Critique sociétale et défense des animaux

Tous les personnages incarnent une facette exacerbée de ce qui fait la personnalité d’un être humain : l’innocence, la crédulité, la vanité, la cruauté. Le cinéaste dépeint avec un regard doux et bienveillant la galerie de marginaux du cirque et fait l’éloge de la différence. Son message fil rouge depuis le début de sa carrière. Si Tim Burton ne colle pas à la version de 1941, en revanche il n’a pas oublié de faire des gros clins d’œil avec des parades intelligentes notamment les éléphants roses. Pas question de faire boire de l’alcool à un animal. C’est un autre message qui découle du film, Burton se fait défenseur de la cause animal, proclame même “plus d’animaux sauvages dans les films“.

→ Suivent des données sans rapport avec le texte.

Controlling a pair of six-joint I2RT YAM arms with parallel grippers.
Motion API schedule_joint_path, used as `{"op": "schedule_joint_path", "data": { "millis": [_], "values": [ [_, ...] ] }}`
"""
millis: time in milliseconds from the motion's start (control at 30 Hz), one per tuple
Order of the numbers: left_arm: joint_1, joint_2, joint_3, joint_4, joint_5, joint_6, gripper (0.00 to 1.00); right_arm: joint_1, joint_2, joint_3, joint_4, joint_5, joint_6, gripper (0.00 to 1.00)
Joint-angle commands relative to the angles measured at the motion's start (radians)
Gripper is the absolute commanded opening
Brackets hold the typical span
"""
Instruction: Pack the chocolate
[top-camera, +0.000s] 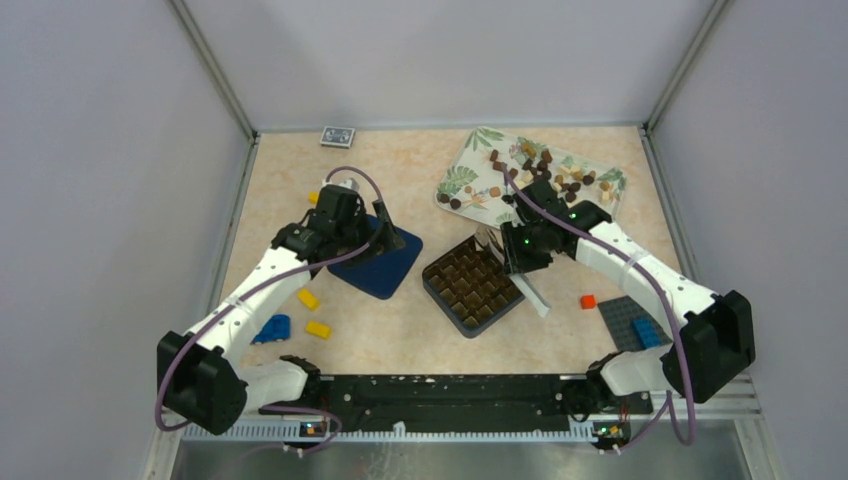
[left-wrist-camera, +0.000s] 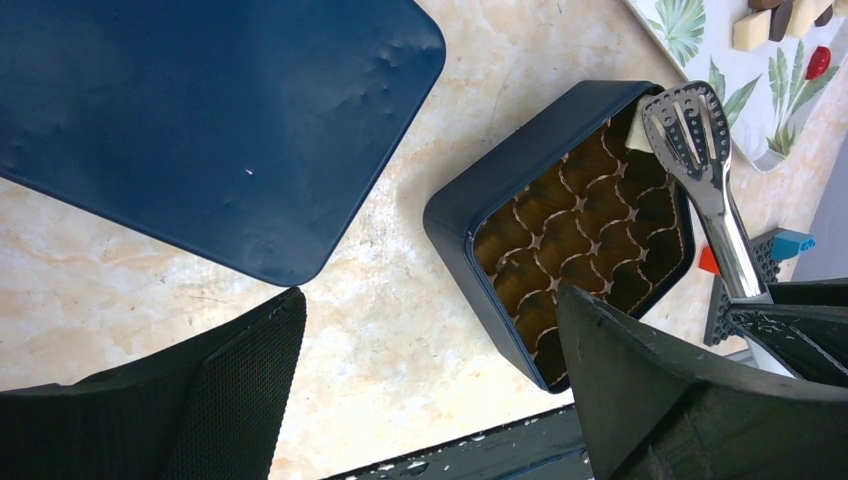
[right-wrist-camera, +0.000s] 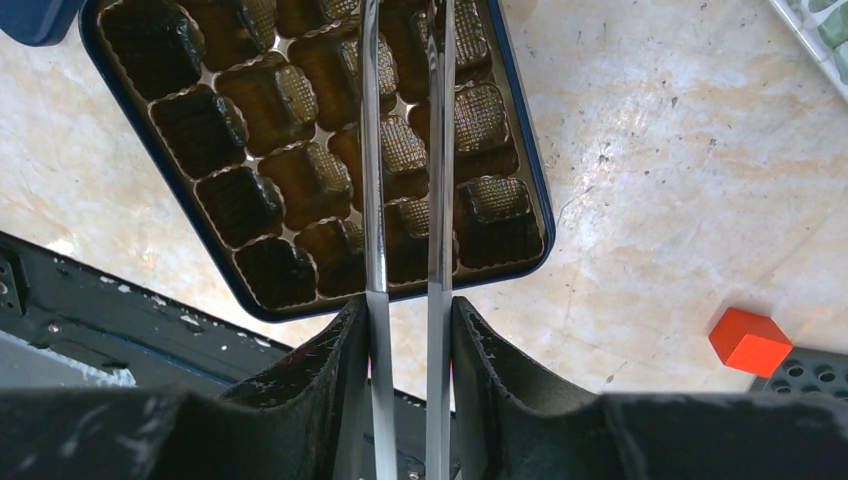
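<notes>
1. Chocolate (top-camera: 545, 172): find the dark brown, light brown and cream pieces scattered on the leaf-print tray (top-camera: 462, 158), upper right of the top view.
2. Check the dark blue box (top-camera: 443, 303) at centre frame. It holds a brown moulded liner (right-wrist-camera: 300, 170) divided into square cells. The cells you can see show bare liner.
3. Note the box lid (top-camera: 388, 277) lying flat on the table (top-camera: 400, 340), left of the box and apart from it.
4. Right gripper (right-wrist-camera: 408, 312): the jaws are narrowed onto the handles of the metal tongs (right-wrist-camera: 372, 200). The tong blades reach out over the box.
5. In the left wrist view, a cream piece (left-wrist-camera: 628, 135) shows at the slotted tong head, at the box's upper corner. You cannot tell whether the tongs grip it or it lies in a cell.
6. Left gripper (left-wrist-camera: 428, 300): the jaws are spread fully and hold nothing. It hangs over the table between lid and box.
</notes>
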Motion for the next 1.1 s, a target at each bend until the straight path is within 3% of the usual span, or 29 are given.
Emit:
{"op": "schedule_joint_path", "data": {
  "millis": [0, 167, 567, 733, 1067],
  "values": [
    [0.004, -0.006, -0.012, 0.041, 0.008, -0.002, 0.99, 0.013, -0.007, 0.010, 0.036, 0.001, 0.013, 0.34],
    [0.004, -0.005, -0.014, 0.046, 0.009, 0.000, 0.99, 0.012, -0.006, 0.011, 0.035, 0.000, 0.016, 0.38],
    [0.006, -0.001, -0.005, 0.050, 0.001, 0.013, 0.99, 0.013, -0.067, 0.100, 0.024, 0.041, 0.032, 0.35],
    [0.005, -0.025, -0.016, 0.062, -0.006, 0.009, 0.99, 0.002, -0.093, 0.147, 0.015, 0.127, 0.024, 0.35],
    [0.014, -0.007, 0.005, 0.037, -0.047, 0.038, 0.99, -0.244, -0.115, 0.097, -0.028, 0.127, -0.032, 0.34]
  ]
}}
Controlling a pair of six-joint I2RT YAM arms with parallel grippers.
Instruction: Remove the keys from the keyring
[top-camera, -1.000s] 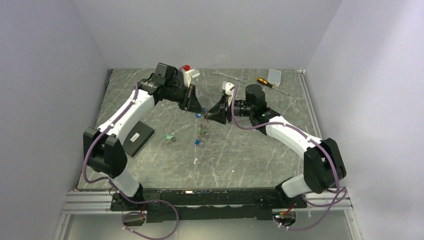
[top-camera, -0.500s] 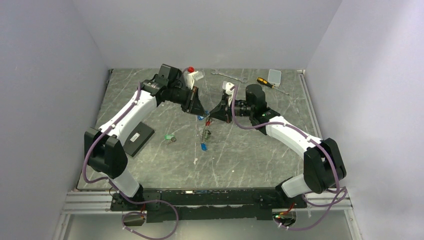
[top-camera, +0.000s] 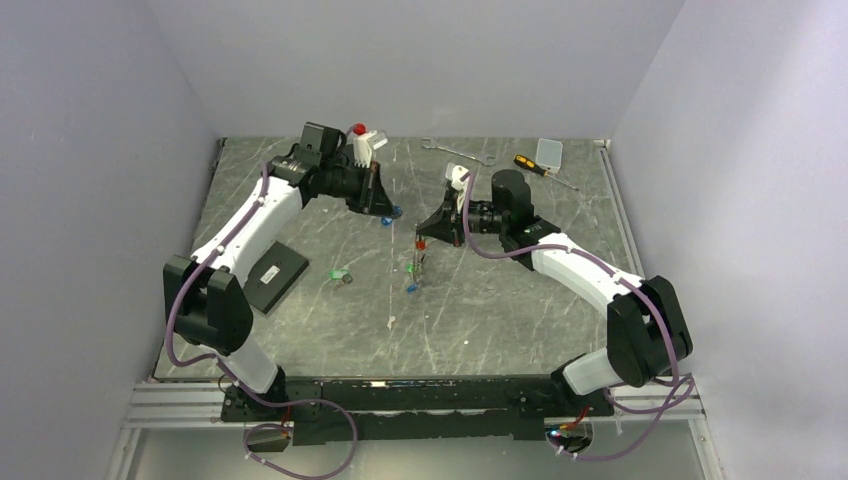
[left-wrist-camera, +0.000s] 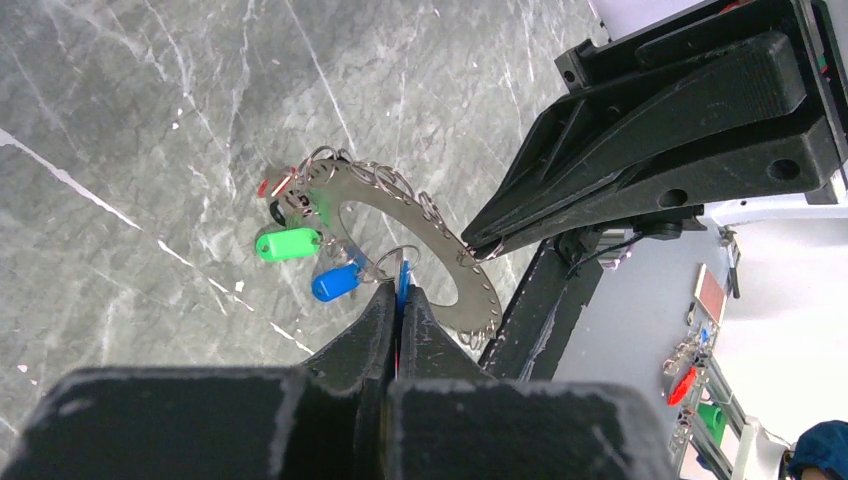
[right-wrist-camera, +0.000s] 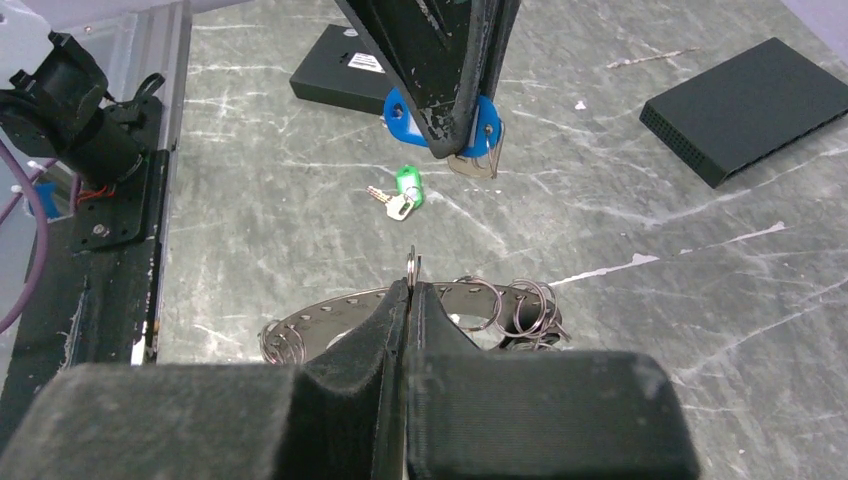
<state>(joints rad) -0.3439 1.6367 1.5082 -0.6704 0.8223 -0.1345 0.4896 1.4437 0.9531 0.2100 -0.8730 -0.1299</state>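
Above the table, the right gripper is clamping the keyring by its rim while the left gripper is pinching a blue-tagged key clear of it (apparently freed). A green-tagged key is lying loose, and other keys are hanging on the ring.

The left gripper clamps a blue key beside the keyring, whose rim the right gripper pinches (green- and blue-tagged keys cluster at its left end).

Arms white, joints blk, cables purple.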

Il enfile aussi son costume d’enfant terrible du cinéma en se permettant de critiquer le parc d’attraction Dreamland (coucou Disneyland), parc à thème cauchemardesque auquel il met littéralement le feu. Avec ce conte moderne et modernisé, le cinéaste nous pousse à nous poser des questions sur nos problèmes de société avec un regard enfantin. Le Burton qu’on a aimé. Le Burton qu’on aime.